### Work required
Leaving all pictures out, output exactly and only the line containing "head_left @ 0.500" and the lines that follow it to the end of the material below.

### Provided material
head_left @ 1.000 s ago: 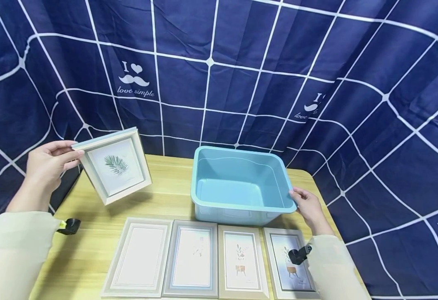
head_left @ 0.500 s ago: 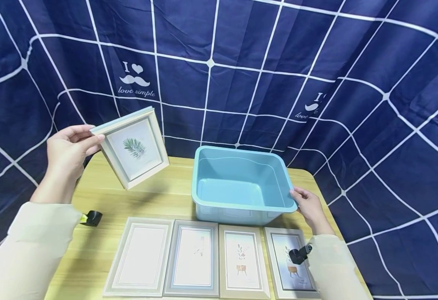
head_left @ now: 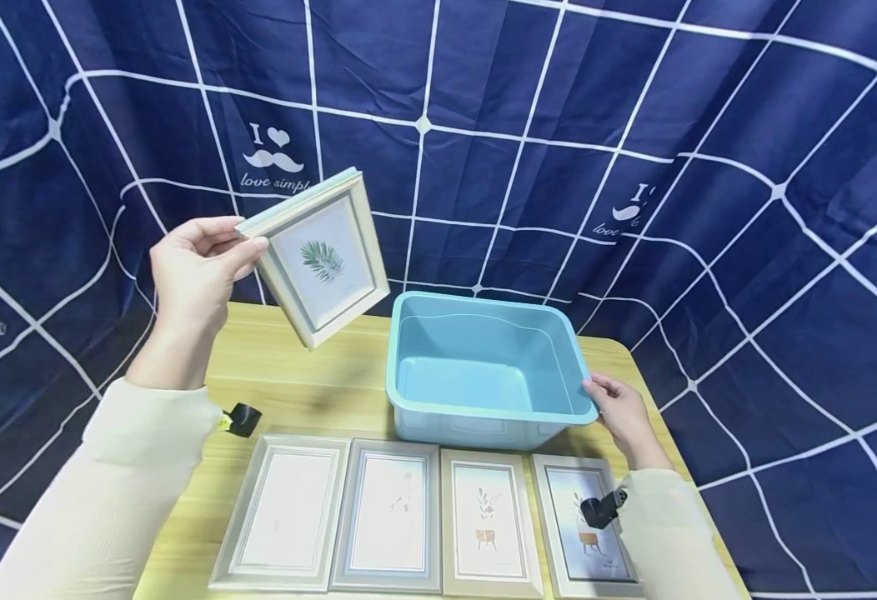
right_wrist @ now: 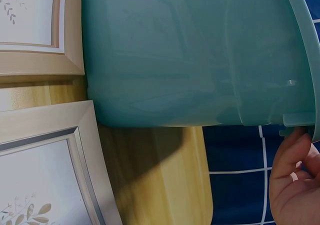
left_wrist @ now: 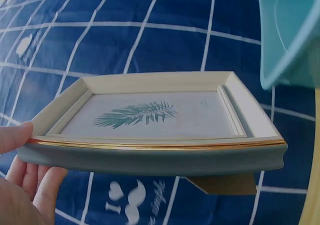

### Exercise solution
head_left @ 0.500 s ago: 
head_left @ now: 
right_wrist @ now: 
left_wrist @ now: 

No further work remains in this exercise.